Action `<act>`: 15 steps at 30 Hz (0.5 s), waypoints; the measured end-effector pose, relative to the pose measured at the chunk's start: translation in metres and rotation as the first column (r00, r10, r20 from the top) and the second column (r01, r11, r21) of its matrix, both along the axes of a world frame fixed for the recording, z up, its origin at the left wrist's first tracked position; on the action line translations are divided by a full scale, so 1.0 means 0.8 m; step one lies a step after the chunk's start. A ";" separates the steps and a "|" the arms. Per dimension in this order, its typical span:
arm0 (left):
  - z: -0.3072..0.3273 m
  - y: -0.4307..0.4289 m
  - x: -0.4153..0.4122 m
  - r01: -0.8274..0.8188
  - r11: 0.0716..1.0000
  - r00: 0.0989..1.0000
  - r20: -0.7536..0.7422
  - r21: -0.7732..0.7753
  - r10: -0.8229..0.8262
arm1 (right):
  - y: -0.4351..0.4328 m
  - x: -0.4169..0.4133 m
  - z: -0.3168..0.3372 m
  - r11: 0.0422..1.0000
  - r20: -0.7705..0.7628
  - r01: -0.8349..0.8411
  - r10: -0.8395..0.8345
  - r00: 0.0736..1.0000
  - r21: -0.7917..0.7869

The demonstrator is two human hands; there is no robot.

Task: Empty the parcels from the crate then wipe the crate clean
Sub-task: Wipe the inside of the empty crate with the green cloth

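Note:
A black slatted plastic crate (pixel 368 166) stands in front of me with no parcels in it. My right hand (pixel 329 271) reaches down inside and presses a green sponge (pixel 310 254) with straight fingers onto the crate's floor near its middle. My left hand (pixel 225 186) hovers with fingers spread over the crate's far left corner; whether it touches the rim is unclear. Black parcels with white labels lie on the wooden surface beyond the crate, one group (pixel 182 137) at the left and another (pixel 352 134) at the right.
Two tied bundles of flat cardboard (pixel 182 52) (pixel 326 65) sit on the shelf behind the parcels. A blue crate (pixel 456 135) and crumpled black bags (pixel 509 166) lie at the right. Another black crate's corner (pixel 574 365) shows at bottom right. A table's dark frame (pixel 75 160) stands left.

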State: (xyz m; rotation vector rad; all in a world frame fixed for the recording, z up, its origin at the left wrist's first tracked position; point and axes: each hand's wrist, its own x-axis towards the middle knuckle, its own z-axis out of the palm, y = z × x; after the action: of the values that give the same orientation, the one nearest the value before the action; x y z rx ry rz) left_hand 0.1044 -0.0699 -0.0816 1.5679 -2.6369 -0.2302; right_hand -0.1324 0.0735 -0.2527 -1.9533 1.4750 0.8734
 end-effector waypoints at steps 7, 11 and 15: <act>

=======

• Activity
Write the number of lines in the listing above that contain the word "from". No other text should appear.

• Exercise result
2